| WHAT NEEDS TO BE DONE |
Copy the lines exactly. Begin at the first line of the data and stop after the line with "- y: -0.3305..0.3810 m".

BEGIN

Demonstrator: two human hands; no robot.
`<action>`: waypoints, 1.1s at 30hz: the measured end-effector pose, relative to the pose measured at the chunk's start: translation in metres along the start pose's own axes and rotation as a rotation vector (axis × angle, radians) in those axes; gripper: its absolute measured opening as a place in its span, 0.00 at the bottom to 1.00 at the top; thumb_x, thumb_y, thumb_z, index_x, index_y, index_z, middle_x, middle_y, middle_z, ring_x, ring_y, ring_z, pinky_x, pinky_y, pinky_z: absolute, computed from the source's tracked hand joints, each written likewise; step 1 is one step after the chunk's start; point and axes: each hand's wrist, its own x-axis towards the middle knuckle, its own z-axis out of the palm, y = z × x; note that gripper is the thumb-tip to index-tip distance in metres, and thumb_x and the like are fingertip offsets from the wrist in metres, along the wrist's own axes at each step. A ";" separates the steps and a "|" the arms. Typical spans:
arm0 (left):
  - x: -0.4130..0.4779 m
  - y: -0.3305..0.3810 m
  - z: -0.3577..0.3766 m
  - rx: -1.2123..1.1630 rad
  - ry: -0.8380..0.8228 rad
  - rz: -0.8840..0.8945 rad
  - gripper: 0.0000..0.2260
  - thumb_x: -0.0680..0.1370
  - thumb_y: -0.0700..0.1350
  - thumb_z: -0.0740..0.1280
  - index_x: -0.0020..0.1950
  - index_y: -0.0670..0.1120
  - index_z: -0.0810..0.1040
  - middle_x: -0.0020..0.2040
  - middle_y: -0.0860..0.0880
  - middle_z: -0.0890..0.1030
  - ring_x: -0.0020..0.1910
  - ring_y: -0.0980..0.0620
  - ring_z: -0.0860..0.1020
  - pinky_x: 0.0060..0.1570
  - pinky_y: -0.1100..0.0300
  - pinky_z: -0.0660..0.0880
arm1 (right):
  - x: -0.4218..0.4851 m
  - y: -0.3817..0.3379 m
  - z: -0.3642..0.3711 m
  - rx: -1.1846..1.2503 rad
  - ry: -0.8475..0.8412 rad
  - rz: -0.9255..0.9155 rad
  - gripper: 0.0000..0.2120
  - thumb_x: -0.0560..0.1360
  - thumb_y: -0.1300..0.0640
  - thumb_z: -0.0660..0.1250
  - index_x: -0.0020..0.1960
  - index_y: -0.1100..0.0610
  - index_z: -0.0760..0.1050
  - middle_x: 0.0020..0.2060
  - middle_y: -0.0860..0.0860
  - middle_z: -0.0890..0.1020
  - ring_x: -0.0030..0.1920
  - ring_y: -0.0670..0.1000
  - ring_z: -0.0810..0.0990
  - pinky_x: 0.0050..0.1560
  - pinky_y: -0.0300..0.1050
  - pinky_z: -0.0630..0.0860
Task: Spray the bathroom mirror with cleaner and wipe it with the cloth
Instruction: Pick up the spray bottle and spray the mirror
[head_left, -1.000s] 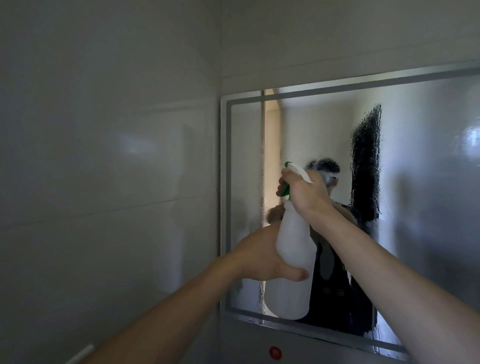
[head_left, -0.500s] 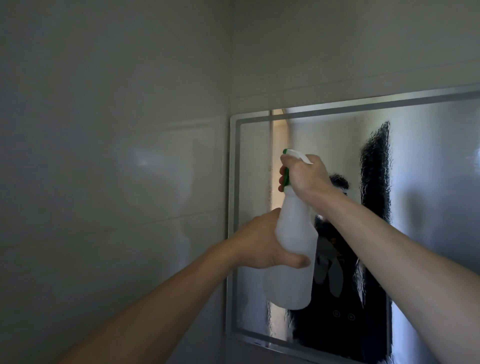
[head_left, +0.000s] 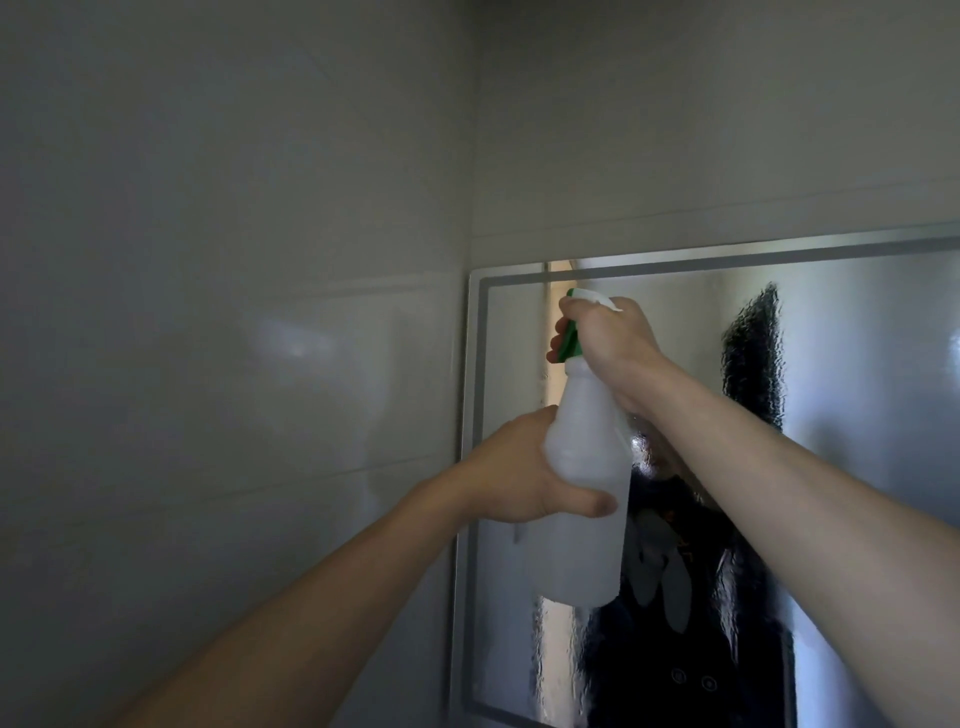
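Observation:
A white translucent spray bottle (head_left: 584, 540) with a green and white trigger head is held upright close to the upper left corner of the wall mirror (head_left: 857, 364). My left hand (head_left: 514, 473) grips the bottle's body, thumb across its front. My right hand (head_left: 608, 338) wraps the trigger head, fingers curled over the green trigger. The nozzle points at the glass. The mirror's surface is covered in wet droplets and streaks, and a dark reflection of a person shows behind the bottle. No cloth is in view.
A pale tiled wall (head_left: 234, 364) fills the left side and meets the mirror wall at a corner just left of the mirror's frosted border (head_left: 480, 415). More pale tile runs above the mirror.
Both hands have raised the bottle toward the mirror's top left corner, and the view has tilted upward. The grip on the bottle is unchanged.

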 end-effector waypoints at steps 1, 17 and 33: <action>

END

| RESULT FOR THIS EXERCISE |
Demonstrator: two human hands; no robot.
`<action>`: waypoints, 1.1s at 30hz: the measured end-effector pose, relative to the pose measured at the chunk's start: translation in metres along the start pose's own axes and rotation as a rotation vector (axis × angle, radians) in those axes; gripper: its absolute measured opening as a place in its span, 0.00 at the bottom to 1.00 at the top; thumb_x, thumb_y, thumb_z, index_x, index_y, index_z, middle_x, middle_y, middle_z, ring_x, ring_y, ring_z, pinky_x, pinky_y, pinky_z: absolute, computed from the source's tracked hand joints, each written likewise; step 1 is one step after the chunk's start; point and axes: each hand's wrist, its own x-axis towards the middle knuckle, its own z-axis out of the palm, y = z × x; note that gripper is the thumb-tip to index-tip distance in metres, and thumb_x and the like are fingertip offsets from the wrist in metres, along the wrist's own axes at each step. A ";" separates the steps and a "|" the arms. Typical spans:
arm0 (left):
  - x: -0.4130..0.4779 m
  - y: -0.3305..0.3810 m

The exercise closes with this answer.